◆ **Exercise requirements**
Would you repeat exactly the part of the listing below that runs from the line containing "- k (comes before" down to the line containing "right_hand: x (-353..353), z", inclusive, and nothing else?

----

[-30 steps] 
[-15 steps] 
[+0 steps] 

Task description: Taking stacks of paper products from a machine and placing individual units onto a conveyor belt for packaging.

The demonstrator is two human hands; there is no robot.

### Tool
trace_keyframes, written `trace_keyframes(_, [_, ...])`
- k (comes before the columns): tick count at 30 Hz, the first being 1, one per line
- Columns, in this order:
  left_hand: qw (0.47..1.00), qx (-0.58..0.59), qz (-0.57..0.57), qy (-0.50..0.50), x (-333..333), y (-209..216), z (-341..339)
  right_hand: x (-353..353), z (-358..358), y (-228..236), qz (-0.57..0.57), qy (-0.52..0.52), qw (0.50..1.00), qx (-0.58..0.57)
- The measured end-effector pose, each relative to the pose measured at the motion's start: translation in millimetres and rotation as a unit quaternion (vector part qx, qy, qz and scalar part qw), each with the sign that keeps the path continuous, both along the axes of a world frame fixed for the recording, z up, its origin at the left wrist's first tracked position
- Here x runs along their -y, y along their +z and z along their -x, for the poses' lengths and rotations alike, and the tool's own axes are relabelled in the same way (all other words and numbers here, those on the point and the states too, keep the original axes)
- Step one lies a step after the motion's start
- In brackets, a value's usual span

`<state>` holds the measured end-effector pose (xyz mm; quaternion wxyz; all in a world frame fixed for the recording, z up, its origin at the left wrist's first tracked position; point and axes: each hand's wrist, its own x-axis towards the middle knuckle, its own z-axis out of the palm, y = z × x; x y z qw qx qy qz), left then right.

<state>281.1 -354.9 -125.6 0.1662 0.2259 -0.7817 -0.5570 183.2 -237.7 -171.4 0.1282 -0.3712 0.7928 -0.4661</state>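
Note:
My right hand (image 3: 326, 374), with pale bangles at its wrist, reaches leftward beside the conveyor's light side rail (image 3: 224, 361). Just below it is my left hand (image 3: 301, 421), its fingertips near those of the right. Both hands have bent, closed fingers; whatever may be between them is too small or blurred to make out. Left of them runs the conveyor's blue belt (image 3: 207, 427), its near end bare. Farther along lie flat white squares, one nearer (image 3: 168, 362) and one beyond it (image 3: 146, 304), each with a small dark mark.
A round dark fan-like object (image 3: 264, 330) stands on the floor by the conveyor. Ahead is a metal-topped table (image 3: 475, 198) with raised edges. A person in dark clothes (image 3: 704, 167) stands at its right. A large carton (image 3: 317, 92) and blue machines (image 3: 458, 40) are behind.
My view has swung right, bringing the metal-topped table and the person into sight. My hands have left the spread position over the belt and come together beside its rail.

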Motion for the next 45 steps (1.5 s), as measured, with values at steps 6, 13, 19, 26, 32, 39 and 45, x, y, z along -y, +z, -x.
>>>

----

◆ **Reply**
- k (comes before the columns): tick count at 30 Hz, the first being 1, one per line
- Columns, in this order:
  left_hand: qw (0.47..1.00), qx (-0.58..0.59), qz (-0.57..0.57), qy (-0.50..0.50), x (-333..333), y (-209..216), z (-341..339)
  right_hand: x (-353..353), z (-358..358), y (-228..236), qz (-0.57..0.57), qy (-0.52..0.52), qw (0.50..1.00), qx (-0.58..0.57)

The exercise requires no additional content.